─── EXTRACTED MATERIAL

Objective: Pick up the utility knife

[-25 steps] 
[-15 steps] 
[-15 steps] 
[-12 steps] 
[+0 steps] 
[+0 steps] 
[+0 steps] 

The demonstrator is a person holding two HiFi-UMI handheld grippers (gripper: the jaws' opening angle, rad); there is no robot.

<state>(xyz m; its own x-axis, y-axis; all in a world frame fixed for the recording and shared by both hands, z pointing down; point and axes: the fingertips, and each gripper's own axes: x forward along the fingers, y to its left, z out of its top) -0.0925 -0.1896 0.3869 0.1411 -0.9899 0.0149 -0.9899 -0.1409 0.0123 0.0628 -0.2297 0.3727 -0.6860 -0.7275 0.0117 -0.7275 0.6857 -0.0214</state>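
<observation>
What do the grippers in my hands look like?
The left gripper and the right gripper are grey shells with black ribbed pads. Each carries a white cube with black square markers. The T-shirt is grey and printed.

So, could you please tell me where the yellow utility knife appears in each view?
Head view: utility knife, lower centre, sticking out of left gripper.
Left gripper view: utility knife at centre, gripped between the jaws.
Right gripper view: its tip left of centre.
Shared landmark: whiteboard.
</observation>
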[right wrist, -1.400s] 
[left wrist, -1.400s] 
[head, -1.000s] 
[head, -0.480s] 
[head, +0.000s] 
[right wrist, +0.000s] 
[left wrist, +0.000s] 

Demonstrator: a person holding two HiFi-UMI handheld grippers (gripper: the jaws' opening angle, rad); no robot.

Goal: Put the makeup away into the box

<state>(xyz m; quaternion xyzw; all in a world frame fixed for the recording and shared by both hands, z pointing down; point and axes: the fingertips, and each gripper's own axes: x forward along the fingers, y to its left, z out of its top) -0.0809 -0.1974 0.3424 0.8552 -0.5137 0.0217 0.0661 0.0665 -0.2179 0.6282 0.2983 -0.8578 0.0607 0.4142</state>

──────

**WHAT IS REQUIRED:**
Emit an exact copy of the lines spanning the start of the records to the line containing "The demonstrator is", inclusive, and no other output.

**ANSWER BOX:**
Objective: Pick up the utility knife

[-25 steps] 
[-15 steps] 
[-15 steps] 
[-12 steps] 
[+0 steps] 
[+0 steps] 
[+0 steps] 

The demonstrator is a person holding two HiFi-UMI handheld grippers (gripper: the jaws' opening angle, rad); there is no robot.

No more is needed to finish this exercise.